Une lumière brilla derrière la porte de fer ; les verrous rouillés crièrent ; les barres se levèrent, elle s’ouvrit, et le sergent examina un parchemin que lui présentait le nouveau venu.

— Passez, dit-il. Arrêtez cependant, reprit-il brusquement, laissez en dehors la boucle de votre chapeau. On n’entre pas dans les prisons d’état avec des bijoux. Le règlement porte que « le roi et les membres de la famille du roi, le vice-roi et les membres de la famille du vice-roi, l’évêque et les chefs de la garnison, sont seuls exceptés ». Vous n’avez, n’est-ce pas, aucune de ces qualités ?

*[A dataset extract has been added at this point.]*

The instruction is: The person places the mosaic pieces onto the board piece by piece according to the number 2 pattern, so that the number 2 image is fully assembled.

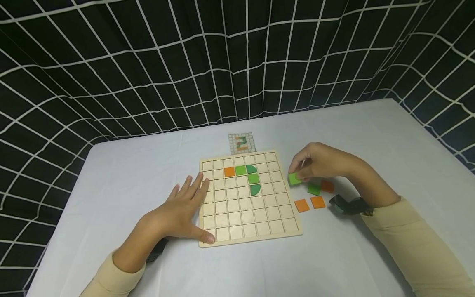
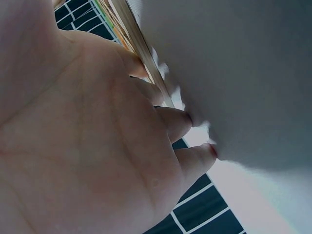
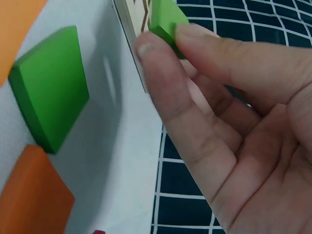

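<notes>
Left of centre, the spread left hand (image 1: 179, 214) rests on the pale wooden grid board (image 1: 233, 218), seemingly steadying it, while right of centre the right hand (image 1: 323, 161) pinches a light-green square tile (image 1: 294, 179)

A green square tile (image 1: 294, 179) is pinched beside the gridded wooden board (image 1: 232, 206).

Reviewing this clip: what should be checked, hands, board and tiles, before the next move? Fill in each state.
1. Right hand pinching the flat, straight-edged green tile: ok.
2. Left hand at the square wooden grid board's left side: ok.
3. Small square printed pattern card uncovered beyond the board: ok.
4. Held tile laid in a grid cell: not ok, it is beside the board's right edge.
5. Intended cell: cannot tell.
</notes>
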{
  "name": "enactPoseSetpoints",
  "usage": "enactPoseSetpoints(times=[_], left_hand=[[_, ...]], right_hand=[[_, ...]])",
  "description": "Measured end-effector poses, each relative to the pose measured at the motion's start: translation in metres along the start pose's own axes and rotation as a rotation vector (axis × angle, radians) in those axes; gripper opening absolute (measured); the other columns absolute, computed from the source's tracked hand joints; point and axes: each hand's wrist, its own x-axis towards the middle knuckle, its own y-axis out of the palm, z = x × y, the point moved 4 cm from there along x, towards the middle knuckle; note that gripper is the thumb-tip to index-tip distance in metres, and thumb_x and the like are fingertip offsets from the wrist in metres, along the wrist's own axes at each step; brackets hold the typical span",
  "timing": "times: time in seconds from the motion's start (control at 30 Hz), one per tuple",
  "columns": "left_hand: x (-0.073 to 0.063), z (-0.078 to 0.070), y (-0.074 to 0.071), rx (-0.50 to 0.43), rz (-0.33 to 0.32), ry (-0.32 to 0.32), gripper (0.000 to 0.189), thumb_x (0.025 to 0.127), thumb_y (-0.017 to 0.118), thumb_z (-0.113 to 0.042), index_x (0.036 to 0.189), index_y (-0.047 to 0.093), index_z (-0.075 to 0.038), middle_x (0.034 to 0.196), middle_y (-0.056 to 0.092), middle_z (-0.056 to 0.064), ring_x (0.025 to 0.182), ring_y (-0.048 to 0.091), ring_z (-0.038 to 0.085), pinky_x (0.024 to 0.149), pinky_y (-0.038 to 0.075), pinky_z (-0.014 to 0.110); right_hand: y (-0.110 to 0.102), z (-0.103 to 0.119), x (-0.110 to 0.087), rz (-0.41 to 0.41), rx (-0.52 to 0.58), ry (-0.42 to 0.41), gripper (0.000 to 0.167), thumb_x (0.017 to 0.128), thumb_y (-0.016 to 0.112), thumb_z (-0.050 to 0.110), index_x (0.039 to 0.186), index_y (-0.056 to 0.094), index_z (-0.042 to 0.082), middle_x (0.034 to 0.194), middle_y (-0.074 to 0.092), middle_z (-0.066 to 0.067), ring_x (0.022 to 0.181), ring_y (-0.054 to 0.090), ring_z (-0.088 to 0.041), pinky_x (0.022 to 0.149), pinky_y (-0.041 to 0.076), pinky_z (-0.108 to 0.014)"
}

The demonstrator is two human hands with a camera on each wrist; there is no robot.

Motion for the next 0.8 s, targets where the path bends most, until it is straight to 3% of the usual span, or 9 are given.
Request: enactPoseSetpoints(times=[0.37,0.8], left_hand=[[0.000,0.000,-0.001,-0.002,-0.003,-0.004,0.143,0.062,0.073,-0.082,0.161,0.006,-0.005,0.166,-0.006,0.016,0.150,-0.006,0.040,0.117,0.002,0.062],[0.000,0.000,0.001,-0.008,-0.006,-0.003,0.142,0.062,0.072,-0.082,0.161,0.006,-0.005,0.166,-0.006,0.015,0.150,-0.006,0.040,0.117,0.002,0.062]], right_hand=[[0.010,0.006,0.010,-0.051,0.117,0.012,0.014,0.081,0.078,-0.001,0.091,0.080,0.008,0.084,0.074,-0.004,0.072,0.066,-0.022,0.070,0.057,-0.035],[0.026,0.035,0.028,-0.076,0.117,-0.016,0.014,0.081,0.077,-0.004,0.085,0.080,0.009,0.080,0.074,-0.005,0.070,0.066,-0.019,0.071,0.054,-0.034]])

Le jeune homme détacha, sans répondre, la boucle proscrite, et la jeta pour payement au pêcheur qui l’avait amené ; celui-ci, craignant qu’il ne revînt sur sa générosité, se hâta de mettre un large espace de mer entre le bienfaiteur et le bienfait.

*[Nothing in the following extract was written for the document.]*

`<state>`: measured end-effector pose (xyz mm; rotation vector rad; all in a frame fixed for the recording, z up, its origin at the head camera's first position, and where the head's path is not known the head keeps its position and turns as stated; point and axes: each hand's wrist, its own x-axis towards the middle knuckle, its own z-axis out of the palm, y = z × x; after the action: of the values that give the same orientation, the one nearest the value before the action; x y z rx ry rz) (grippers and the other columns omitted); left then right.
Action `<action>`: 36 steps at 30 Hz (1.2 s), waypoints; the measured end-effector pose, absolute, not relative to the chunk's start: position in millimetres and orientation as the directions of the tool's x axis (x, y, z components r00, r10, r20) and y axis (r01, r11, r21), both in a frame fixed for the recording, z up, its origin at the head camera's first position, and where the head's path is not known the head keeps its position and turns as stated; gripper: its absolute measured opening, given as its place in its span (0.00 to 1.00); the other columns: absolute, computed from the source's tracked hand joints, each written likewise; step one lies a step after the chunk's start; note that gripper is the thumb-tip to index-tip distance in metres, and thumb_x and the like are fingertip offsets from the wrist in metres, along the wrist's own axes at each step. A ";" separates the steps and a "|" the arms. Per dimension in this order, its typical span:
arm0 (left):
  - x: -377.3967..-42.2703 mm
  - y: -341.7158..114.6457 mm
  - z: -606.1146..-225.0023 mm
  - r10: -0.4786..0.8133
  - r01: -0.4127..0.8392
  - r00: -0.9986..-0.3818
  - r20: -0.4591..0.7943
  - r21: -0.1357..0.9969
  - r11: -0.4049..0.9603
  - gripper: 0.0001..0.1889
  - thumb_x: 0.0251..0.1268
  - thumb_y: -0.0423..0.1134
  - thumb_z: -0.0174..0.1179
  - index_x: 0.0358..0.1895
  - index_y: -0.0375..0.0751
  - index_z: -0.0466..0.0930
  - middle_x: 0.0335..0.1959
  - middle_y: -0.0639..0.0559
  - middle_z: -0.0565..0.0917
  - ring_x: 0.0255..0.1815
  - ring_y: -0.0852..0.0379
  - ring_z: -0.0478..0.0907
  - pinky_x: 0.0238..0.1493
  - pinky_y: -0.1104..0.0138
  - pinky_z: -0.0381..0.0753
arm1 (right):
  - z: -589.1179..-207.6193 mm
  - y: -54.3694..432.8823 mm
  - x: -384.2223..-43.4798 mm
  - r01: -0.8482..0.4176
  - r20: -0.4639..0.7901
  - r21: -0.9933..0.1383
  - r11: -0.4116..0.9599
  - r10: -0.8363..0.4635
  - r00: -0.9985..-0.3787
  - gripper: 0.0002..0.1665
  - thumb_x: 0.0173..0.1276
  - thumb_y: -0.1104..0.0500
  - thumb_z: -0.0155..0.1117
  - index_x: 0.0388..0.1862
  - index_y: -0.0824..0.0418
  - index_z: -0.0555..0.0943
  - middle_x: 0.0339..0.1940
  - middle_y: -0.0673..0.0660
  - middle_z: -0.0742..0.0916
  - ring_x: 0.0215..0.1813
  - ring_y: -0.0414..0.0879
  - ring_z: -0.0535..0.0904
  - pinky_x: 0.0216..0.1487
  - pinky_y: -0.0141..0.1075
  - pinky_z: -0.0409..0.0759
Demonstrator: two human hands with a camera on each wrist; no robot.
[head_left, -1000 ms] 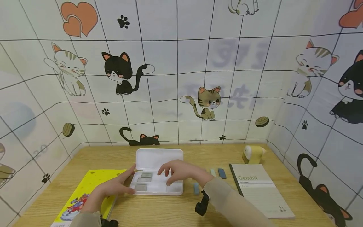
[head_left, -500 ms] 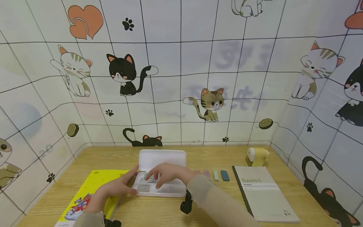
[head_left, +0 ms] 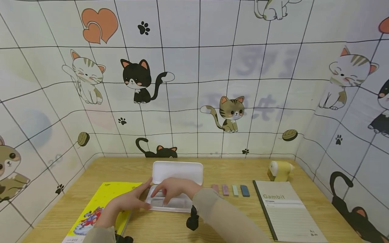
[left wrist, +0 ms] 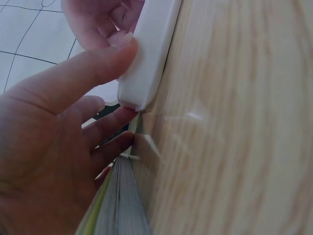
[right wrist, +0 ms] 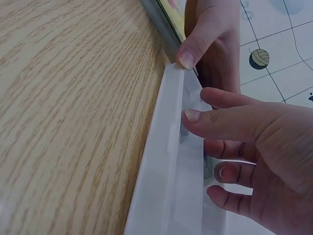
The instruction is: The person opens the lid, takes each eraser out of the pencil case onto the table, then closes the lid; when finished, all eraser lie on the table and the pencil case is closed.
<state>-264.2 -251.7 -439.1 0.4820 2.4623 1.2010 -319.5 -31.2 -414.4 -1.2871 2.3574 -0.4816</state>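
Head view finds the white hinged case (head_left: 170, 210) on the wooden table (head_left: 164, 226), lid (head_left: 179, 169) raised, left hand (head_left: 131, 199) spread along its end, right hand (head_left: 175, 188) loosely splayed over its grey slabs (head_left: 157, 203), apparently arranging them, the next move likely calling for light, precise pressure.

We read "Gambit" on notebook (head_left: 291, 216) cover, smaller "NOTEBOOK" just beneath. Mark in its lower right corner too small for us. Yellow book (head_left: 109, 192): tiny print, unreadable. Faint characters on wall (head_left: 182, 67), likewise unreadable.
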 end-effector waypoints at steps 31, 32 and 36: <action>-265.0 -251.3 -438.9 0.405 0.098 -0.892 -0.201 0.789 0.607 0.56 0.51 0.44 0.72 0.79 0.50 0.41 0.75 0.33 0.53 0.75 0.34 0.43 0.66 0.33 0.43 | -420.3 -43.4 -318.2 -0.809 -0.185 -0.368 0.458 -0.889 -0.419 0.34 0.54 0.66 0.74 0.60 0.44 0.82 0.22 0.44 0.75 0.26 0.37 0.64 0.26 0.25 0.64; -265.0 -251.3 -438.9 0.405 0.098 -0.892 -0.201 0.789 0.607 0.56 0.51 0.44 0.72 0.79 0.50 0.41 0.75 0.33 0.53 0.75 0.34 0.43 0.66 0.33 0.43 | -420.0 -43.3 -317.8 -0.809 -0.184 -0.368 0.458 -0.889 -0.419 0.33 0.54 0.66 0.74 0.59 0.44 0.82 0.22 0.45 0.75 0.26 0.37 0.64 0.26 0.25 0.64; -265.2 -251.5 -438.9 0.409 0.103 -0.891 -0.198 0.789 0.605 0.56 0.52 0.43 0.72 0.79 0.50 0.41 0.75 0.33 0.53 0.75 0.34 0.43 0.66 0.33 0.43 | -420.3 -43.1 -317.1 -0.809 -0.184 -0.364 0.461 -0.887 -0.422 0.32 0.54 0.66 0.74 0.58 0.45 0.82 0.22 0.45 0.75 0.26 0.37 0.64 0.26 0.25 0.64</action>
<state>-265.2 -251.5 -438.9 0.4120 2.4753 1.1837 -317.1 -43.1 -420.3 -1.4359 2.3664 -0.3118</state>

Tandis que le sergent, murmurant de l’imprudence de la chancellerie qui prodiguait ainsi les droits de passe, replaçait les lourds barreaux, et que le bruit lent de ses bottes fortes retentissait sur les degrés de l’escalier tournant du corps de garde, le jeune homme, après avoir rejeté son manteau sur son épaule, traversait rapidement la voûte noire de la tour basse, puis la longue place d’armes, puis le hangar de l’artillerie où gisaient quelques vieilles couleuvrines démontées que l’on peut voir aujourd’hui dans le musée de Copenhague, et dont le cri impérieux d’une sentinelle l’avertit de s’éloigner. Il parvint à la grande herse, qui fut levée à l’inspection de son parchemin. Là, suivi d’un soldat, il franchit, suivant la diagonale, sans hésiter et comme un habitué de ces lieux, une de ces quatre cours carrées qui flanquent la grande cour circulaire, du milieu de laquelle sort le vaste rocher rond où s’élevait alors le donjon, dit château du Lion de Slesvig, à cause de la détention que Rolf le Nain y fit jadis subir à son frère, Joatham le Lion, duc de Slesvig.

Notre intention n’est pas de donner ici une description du donjon de Munckholm, d’autant plus que le lecteur, enfermé dans une prison d’état, craindrait peut-être de ne pouvoir se sauver au travers du jardin. Ce serait à tort, car le château du Lion de Slesvig, destiné à des prisonniers de distinction, leur offrait, entre autres commodités, celle de se promener dans une espèce de jardin sauvage assez étendu, où des touffes de houx, quelques vieux ifs, quelques pins noirs, croissaient parmi les rochers autour de la haute prison, et dans un enclos de grands murs et d’énormes tours.